> **GOAL OF THE EXERCISE**: Keeping pictures out, repeat the lines of the listing below exactly, starting at its first line and finishing with the one that holds "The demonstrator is".

* * * *

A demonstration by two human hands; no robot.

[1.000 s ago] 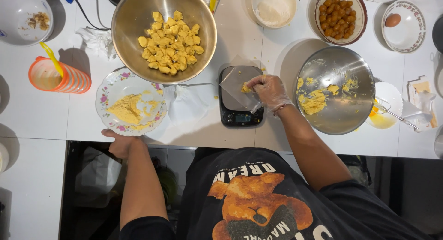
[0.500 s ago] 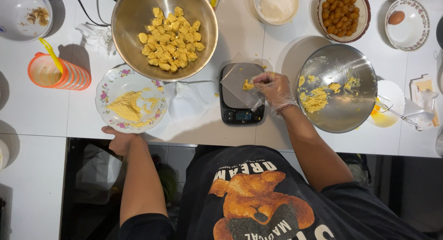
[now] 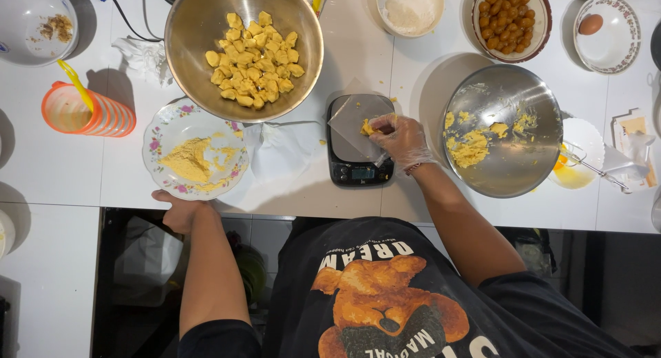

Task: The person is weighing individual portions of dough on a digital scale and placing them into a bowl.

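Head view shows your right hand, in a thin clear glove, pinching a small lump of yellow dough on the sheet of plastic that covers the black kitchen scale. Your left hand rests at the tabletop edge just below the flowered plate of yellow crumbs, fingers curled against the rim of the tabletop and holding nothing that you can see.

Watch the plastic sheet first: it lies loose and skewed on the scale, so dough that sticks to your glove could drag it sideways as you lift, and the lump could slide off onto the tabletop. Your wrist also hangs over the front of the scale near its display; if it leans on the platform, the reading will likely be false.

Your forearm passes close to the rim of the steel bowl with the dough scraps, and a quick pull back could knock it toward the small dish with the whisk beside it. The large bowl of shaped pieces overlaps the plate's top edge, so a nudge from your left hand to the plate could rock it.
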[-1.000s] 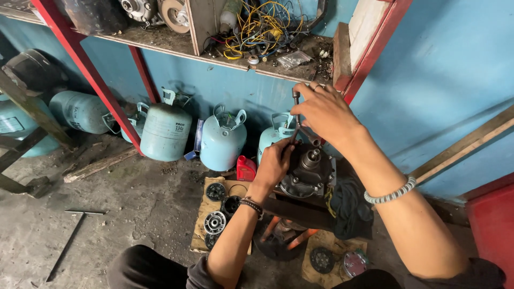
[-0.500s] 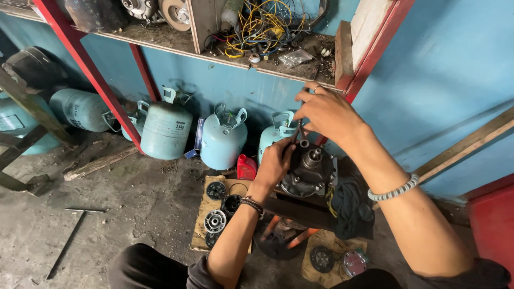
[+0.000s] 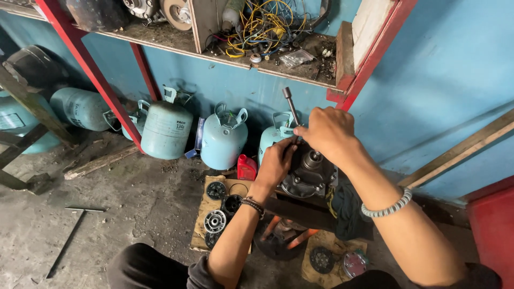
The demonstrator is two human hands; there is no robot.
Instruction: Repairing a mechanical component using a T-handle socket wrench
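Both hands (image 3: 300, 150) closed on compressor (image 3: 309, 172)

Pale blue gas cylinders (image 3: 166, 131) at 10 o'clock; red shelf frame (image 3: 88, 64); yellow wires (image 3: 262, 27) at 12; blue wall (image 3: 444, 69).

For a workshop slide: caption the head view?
Right hand holds metal tool over compressor, left hand steadying it.

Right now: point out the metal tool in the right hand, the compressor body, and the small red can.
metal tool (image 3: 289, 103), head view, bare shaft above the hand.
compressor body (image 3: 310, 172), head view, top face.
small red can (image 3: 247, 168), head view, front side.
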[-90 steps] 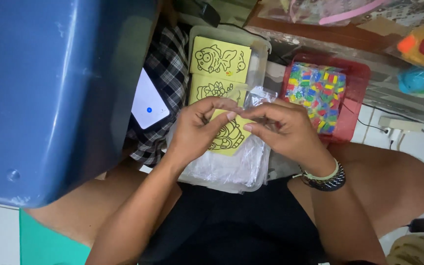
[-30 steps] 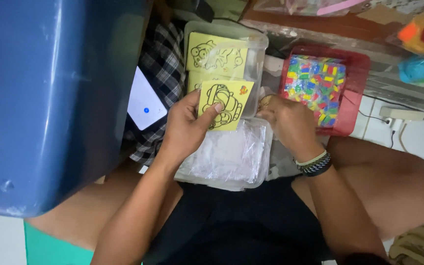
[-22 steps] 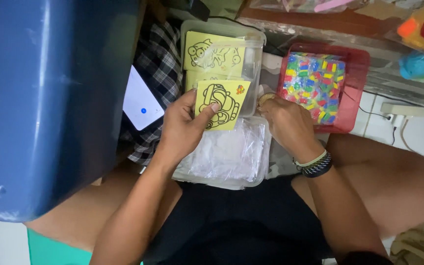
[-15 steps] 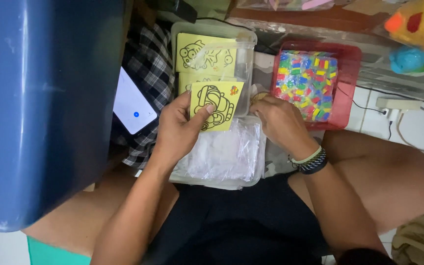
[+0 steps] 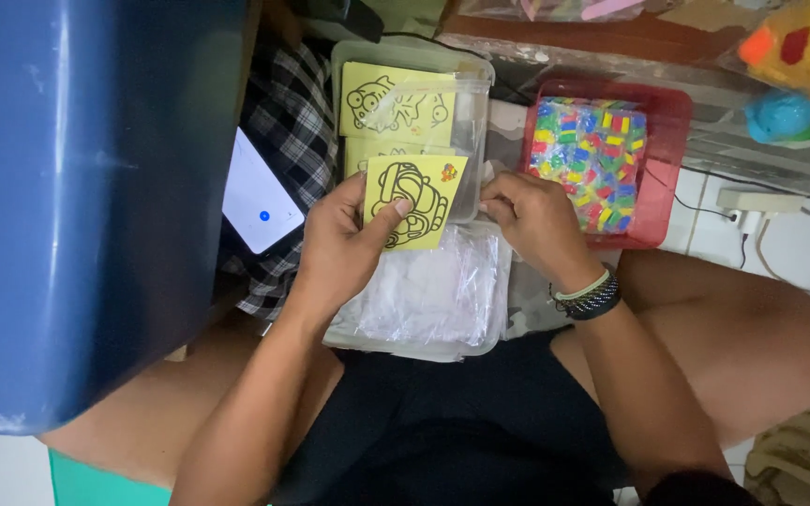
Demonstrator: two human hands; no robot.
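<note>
Currently the left hand [image 5: 344, 245] pinches a yellow picture card [image 5: 413, 201] by its lower left edge, thumb on its face; the card's long axis runs away from the person, tilted slightly right. Just right of the card, the right hand [image 5: 533, 219] is curled, fingertips at the clear plastic container [image 5: 480, 84].

floor: white tiles [image 5: 803, 248] | left: big blue plastic tub [image 5: 86, 187] | top: brown wooden ledge [image 5: 611, 37]
</note>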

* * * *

> **EXERCISE RESPONSE**:
A demonstration by two human hands; no robot.

[1.000 s ago] 
[0.500 s ago] 
[now] 

Task: The person is weighing individual portions of dough on a digital scale and placing them into a bowl.

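Head view shows your right hand, in a thin clear glove, pinching a small lump of yellow dough on the sheet of plastic that covers the black kitchen scale. Your left hand rests at the tabletop edge just below the flowered plate of yellow crumbs, fingers curled against the rim of the tabletop and holding nothing that you can see.

Watch the plastic sheet first: it lies loose and skewed on the scale, so dough that sticks to your glove could drag it sideways as you lift, and the lump could slide off onto the tabletop. Your wrist also hangs over the front of the scale near its display; if it leans on the platform, the reading will likely be false.

Your forearm passes close to the rim of the steel bowl with the dough scraps, and a quick pull back could knock it toward the small dish with the whisk beside it. The large bowl of shaped pieces overlaps the plate's top edge, so a nudge from your left hand to the plate could rock it.
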[-1.000s] 
[-0.500s] 
[+0.000s] 
The demonstrator is two human hands; there is no robot.

There is nothing more to the exercise.